Levels of Measurement
Data can be classified according to four levels of measurement: nominal, ordinal, interval, and ratio. The level of measurement determines the types of statistical analyses that are appropriate.
Nominal Level
The nominal level of measurement is characterized by data that consist of names, labels, or categories only. The data cannot be arranged in any meaningful order.
Example: Survey responses of yes, no, and undecided.
Ordinal Level
The ordinal level of measurement involves data that can be arranged in some order, but differences between data values either cannot be determined or are not meaningful.
Example: Course grades A, B, C, D, or F.
Interval Level
The interval level of measurement involves data that can be arranged in order, and the differences between data values can be found and are meaningful. However, there is no natural zero starting point.
Example: Years 1000, 2000, 1776, and 1492.
Ratio Level
The ratio level of measurement is characterized by data that can be arranged in order, differences can be found and are meaningful, and there is a natural zero starting point. Both differences and ratios are meaningful.
Example: Class times of 50 minutes and 100 minutes.
Summary Table: Levels of Measurement
Level | Description | Example |
|---|---|---|
Nominal | Categories only | Eye color, survey responses (yes/no) |
Ordinal | Categories with some order | Course grades, Likert scale responses |
Interval | Differences but no natural zero point | Years, temperature in Celsius |
Ratio | Differences and a natural zero point | Age, time taken to complete a task |
Ratio Level vs Interval Level
To distinguish between ratio and interval levels, consider whether the concept of 'twice as much' makes sense and whether there is a true zero point.
Ratio Test: Does the use of the term 'twice' make sense?
True Zero: Is there a zero quantity that means none of the variable is present?
Examples
Ratio Level: Time (minutes) taken to complete a statistics exam. It makes sense to say 'one student took twice as much time as another,' and 0 minutes is a true zero.
Interval Level: Body temperatures (Celsius) of students. It does not make sense to say 'twice as much,' and 0°C is not a true zero.

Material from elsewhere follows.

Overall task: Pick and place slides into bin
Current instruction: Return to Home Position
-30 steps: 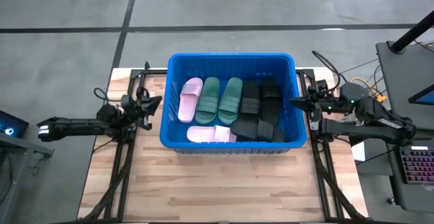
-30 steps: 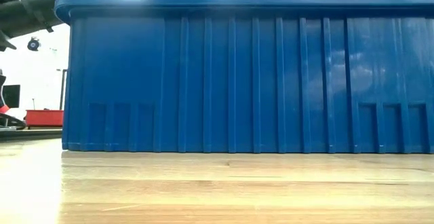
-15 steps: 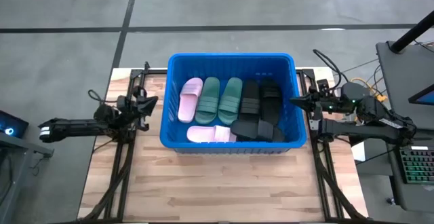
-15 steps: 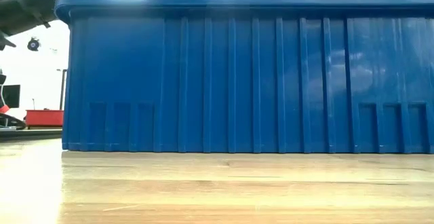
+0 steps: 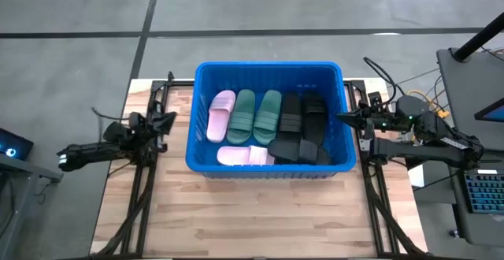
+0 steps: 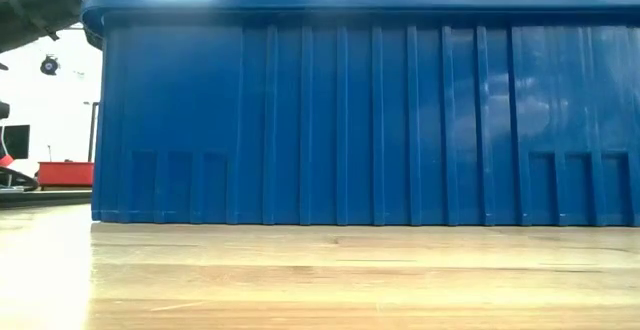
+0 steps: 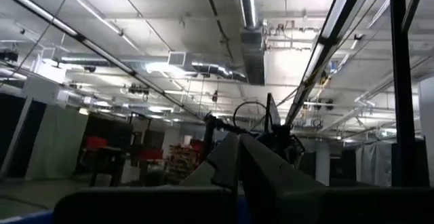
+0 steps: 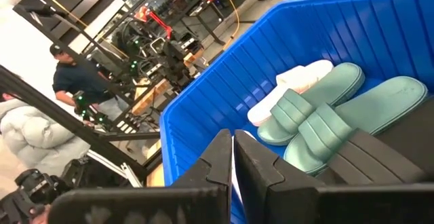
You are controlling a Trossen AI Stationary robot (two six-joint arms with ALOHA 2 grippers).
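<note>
On the wooden table [image 5: 260, 213], centre, toward the far side: bin [image 5: 268, 68], bright blue, ribbed walls, upright, open top. Near wall fills almost the whole low view.

Inside the bin: all slides [image 5: 268, 113] in sight, none on the table top.
- Far row, side by side, lengthwise front to back: light pink slide [image 5: 221, 115] against the left wall, then sage green pair [image 5: 243, 116], then black pair [image 5: 313, 114] toward the right wall.
- Near row, crosswise along the front wall: second pink slide [image 5: 240, 156] at left, black slide [image 5: 299, 150] at right, partly overlapping the black pair. Exact count of black ones hard to make out.

Left gripper [image 5: 169, 119]: outside the bin, off its left wall and clear of it, over the table's left edge, about rim height by the low view. Fingers [image 7: 224, 166] pressed together, nothing between them; wrist camera aimed at ceiling and lights.

Right gripper [image 5: 341, 117]: outside the bin, just beside the right rim, not touching any slide. Fingers [image 8: 217, 159] closed to a hairline gap, empty; wrist camera looking over the rim at the green and pink slides.

Beyond the table, right wrist view: person in a dark top [image 8: 71, 81], another in a pale padded jacket [image 8: 27, 139].
</note>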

Questions: Levels of Measurement
Examples of categorizing data by their level of measurement:
Ratio: Age of students
Nominal: Data with eye colors (brown, blue, green)
Nominal: Survey data with labels (1: Business student, 2: Art student, 3: Engineering student)
Ordinal: Survey using Likert-type questions
Big Data and Data Science
Big Data
Big data refers to data sets so large and complex that traditional software tools cannot analyze them efficiently. Analysis of big data often requires parallel processing on multiple computers.
Data Science
Data science involves the application of statistics, computer science, software engineering, and other relevant fields to analyze and interpret complex data sets.
Handling Missing Data
Types of Missing Data
Missing Completely at Random (MCAR): The likelihood of a data value being missing is independent of its value or any other values in the data set.
Missing Not at Random (MNAR): The missing value is related to the reason that it is missing.
Correcting for Missing Data
Delete Cases: Remove all subjects with any missing values from the analysis.
Impute Missing Values: Substitute missing values with estimated or calculated values.
Additional info: Imputation methods may include mean substitution, regression imputation, or more advanced techniques such as multiple imputation.